What is being asked: Please copy, character for character, each line from the beginning of the listing to the line containing "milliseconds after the", including both.

Given information:
···

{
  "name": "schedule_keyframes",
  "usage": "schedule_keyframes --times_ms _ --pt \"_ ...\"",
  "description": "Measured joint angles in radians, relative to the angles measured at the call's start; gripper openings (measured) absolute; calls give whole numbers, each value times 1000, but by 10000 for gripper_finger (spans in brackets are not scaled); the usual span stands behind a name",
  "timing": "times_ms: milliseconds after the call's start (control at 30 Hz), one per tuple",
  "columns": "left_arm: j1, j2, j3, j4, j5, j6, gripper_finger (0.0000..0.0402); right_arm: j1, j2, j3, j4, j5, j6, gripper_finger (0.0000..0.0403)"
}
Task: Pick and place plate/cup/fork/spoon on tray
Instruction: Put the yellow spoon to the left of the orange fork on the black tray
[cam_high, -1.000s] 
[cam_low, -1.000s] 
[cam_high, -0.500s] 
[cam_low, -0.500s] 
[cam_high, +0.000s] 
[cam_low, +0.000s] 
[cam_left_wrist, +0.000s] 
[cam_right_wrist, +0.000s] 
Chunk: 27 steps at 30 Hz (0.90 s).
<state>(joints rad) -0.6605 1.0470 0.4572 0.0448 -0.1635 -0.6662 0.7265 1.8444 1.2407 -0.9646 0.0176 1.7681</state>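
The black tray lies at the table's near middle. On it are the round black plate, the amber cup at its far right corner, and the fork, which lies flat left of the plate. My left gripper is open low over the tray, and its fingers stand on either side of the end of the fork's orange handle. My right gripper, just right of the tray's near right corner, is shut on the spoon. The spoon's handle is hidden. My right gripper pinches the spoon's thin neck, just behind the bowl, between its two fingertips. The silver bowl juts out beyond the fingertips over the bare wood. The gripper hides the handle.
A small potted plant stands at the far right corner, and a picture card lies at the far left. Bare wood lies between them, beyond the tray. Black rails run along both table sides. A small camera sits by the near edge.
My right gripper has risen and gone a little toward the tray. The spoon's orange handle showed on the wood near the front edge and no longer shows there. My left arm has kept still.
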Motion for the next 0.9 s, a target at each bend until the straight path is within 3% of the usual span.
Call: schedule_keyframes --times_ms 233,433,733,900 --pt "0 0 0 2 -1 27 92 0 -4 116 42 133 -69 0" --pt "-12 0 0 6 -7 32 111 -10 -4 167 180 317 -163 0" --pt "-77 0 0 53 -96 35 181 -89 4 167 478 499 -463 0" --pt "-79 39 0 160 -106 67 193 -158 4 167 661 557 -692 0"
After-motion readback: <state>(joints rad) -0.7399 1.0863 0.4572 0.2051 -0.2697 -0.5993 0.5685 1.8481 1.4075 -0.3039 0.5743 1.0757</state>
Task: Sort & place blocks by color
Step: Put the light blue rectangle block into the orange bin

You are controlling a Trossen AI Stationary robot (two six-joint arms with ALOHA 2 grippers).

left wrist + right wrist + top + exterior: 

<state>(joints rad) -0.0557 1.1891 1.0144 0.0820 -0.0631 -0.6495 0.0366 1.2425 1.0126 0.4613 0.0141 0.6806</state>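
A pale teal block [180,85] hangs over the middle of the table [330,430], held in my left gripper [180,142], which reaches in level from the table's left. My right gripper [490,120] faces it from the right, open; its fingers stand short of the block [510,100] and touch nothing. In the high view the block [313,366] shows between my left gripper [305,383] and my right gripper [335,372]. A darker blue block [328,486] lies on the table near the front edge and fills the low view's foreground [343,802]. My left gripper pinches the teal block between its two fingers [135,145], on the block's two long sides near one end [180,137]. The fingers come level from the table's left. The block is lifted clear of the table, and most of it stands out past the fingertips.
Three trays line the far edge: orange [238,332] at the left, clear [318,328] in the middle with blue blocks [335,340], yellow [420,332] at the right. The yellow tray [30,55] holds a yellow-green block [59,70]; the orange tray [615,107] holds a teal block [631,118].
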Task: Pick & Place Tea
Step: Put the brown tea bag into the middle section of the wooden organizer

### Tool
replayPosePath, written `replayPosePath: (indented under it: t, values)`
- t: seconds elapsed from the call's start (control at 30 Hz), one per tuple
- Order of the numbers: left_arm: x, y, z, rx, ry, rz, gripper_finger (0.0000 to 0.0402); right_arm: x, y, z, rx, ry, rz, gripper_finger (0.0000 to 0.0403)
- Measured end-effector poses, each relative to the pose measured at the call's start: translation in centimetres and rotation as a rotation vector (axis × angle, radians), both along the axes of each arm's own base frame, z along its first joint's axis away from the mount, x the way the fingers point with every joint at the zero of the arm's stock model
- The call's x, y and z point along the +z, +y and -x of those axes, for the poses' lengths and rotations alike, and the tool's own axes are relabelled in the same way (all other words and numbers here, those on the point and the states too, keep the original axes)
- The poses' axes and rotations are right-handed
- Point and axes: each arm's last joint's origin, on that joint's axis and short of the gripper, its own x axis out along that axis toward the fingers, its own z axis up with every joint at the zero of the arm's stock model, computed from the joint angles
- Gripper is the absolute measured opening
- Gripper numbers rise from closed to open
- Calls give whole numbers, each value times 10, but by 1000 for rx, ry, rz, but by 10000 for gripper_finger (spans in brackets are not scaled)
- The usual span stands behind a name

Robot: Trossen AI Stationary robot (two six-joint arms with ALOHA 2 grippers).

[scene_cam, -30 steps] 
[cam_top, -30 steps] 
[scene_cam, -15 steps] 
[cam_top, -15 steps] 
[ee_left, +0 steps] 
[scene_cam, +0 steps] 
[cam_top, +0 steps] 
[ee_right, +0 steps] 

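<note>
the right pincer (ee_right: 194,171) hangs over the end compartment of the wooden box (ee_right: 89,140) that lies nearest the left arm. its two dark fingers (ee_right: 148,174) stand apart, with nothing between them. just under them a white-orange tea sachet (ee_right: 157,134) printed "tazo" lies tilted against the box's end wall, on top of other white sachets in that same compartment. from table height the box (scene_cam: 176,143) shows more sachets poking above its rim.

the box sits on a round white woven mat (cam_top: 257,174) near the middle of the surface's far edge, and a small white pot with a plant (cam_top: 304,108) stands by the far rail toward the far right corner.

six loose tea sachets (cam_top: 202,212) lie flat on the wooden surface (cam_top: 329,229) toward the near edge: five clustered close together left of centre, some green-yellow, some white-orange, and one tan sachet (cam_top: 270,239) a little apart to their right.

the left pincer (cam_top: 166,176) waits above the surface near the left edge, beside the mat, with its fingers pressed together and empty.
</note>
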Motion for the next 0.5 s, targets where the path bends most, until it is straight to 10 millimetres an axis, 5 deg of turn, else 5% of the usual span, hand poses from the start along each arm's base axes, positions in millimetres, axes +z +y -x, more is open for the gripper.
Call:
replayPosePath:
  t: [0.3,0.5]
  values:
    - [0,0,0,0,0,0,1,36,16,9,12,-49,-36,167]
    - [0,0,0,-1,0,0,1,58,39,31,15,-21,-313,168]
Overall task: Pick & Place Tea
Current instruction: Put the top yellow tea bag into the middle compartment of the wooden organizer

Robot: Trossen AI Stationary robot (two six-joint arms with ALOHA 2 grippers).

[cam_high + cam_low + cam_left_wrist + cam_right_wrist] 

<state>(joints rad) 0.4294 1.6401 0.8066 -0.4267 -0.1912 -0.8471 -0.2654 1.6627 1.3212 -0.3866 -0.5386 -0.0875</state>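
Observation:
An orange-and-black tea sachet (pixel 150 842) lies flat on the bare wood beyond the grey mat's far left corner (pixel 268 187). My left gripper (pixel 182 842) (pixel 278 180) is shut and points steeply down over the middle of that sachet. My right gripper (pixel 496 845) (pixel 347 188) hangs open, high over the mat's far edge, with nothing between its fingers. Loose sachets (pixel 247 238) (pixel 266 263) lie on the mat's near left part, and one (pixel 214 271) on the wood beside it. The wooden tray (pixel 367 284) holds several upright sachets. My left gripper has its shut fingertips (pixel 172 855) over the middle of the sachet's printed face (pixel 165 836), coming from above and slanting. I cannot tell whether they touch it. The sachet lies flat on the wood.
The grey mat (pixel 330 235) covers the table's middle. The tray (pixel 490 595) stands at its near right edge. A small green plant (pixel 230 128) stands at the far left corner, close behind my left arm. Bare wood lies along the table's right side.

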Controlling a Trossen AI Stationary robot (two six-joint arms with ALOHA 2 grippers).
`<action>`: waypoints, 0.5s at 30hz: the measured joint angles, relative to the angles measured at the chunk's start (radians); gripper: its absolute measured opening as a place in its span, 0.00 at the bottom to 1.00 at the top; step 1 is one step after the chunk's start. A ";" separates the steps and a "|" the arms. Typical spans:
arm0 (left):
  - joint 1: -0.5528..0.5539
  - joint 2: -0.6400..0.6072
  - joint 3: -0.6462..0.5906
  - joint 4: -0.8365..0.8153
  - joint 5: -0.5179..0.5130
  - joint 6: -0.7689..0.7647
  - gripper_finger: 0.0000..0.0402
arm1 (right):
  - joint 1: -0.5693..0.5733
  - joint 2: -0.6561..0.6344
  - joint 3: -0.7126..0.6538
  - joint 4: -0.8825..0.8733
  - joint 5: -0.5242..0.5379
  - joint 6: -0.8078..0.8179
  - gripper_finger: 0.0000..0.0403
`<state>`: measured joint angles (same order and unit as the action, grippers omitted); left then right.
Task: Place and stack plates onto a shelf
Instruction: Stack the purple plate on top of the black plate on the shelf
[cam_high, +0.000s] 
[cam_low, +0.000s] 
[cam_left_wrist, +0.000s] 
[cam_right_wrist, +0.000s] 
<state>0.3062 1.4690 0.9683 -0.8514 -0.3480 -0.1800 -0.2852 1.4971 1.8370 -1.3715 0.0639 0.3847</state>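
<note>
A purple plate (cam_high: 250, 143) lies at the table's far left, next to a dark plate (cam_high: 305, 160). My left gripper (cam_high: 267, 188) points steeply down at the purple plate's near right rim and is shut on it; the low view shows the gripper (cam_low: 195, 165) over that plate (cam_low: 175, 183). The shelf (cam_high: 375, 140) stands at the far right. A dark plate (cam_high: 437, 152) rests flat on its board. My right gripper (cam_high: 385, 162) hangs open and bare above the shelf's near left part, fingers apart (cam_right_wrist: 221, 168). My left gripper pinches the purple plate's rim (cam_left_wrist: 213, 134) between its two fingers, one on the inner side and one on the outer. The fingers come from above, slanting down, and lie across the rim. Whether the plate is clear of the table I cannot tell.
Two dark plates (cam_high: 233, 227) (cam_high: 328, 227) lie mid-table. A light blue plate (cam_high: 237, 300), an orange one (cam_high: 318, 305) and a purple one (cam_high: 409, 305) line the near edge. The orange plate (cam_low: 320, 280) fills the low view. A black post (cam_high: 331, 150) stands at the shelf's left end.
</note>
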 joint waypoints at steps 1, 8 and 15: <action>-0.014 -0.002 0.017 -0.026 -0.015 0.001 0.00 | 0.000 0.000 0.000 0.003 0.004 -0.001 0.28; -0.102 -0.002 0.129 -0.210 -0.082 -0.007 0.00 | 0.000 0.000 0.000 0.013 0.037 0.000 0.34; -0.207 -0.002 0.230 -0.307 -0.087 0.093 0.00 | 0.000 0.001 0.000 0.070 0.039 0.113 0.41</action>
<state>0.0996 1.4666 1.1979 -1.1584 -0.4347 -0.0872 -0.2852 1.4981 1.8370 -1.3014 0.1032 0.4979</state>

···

Worked solution:
{
  "name": "schedule_keyframes",
  "usage": "schedule_keyframes --times_ms _ --pt \"_ ...\"",
  "description": "Measured joint angles in radians, relative to the angles measured at the call's start; gripper openings (measured) absolute; calls give whole numbers, each value times 1000, but by 10000 for gripper_finger (spans in brackets are not scaled); the usual span stands behind a name",
  "timing": "times_ms: milliseconds after the call's start (control at 30 Hz), one per tuple",

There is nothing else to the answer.